After being the first company to implement cloud data storage three years ago, it is now increasingly integrating blockchain-as-a-service into its platform and other connected services such as Office 365, Outlook and Sharepoint Online.
According to Azure’s manager, Matt Kerner, the goal is to allow customers to first save data on the cloud and then tokenize it via the blockchain, so it can be standardized and used by any partner, eliminating any sharing restrictions.
Azure Blockchain Workbench, the ad hoc service launched in May by Microsoft, uses the Proof of Authority (PoA) system, and this will allow a further step in data sharing.
If the cloud made databases available within an entire company structure, breaking the traditional departmental isolation of large structures, now the use of blockchain tech creates the possibility of sharing data between different structures with non-homogeneous processing systems, but which can work on standard data sets.

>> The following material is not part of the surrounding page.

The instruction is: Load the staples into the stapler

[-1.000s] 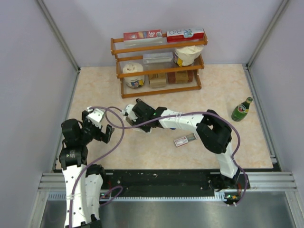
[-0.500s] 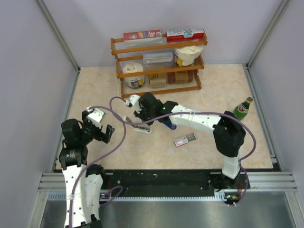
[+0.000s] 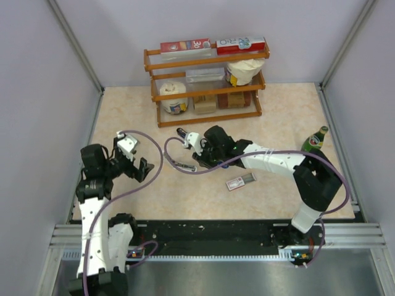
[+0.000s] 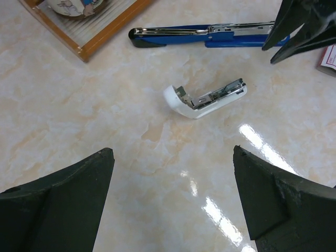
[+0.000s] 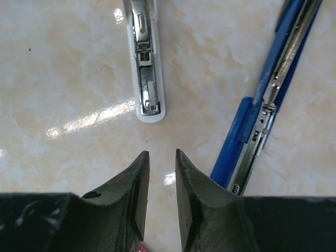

Kerner himself says: “What blockchain is doing is creating a multi-party business process that is moving out of email, phone calls, spreadsheets and into a single system with a single view on the data that all of the participants can rely upon and trust“.
An example of this process mediated by Azure takes place in the marine insurance industry with the Maersk company using Insurewave, which connects the customer with service providers through the R3 Rope blockchain and with the implementation of IoT technology.
This expansion is also driven by competitive factors, given IBM’s expansive business in the industry, which offers similar services through Hyperledger, a consortium that Big Blue is a promoter of and that has placed great emphasis on the stability and integration of the platform. Well, Microsoft does not want to be outdone.
To differentiate itself, Microsoft has chosen greater flexibility in interacting with multiple DLT platforms, also using Ethereum. In addition, they joined the IC3 consortium for further development in contracts, security and expansion of programming languages.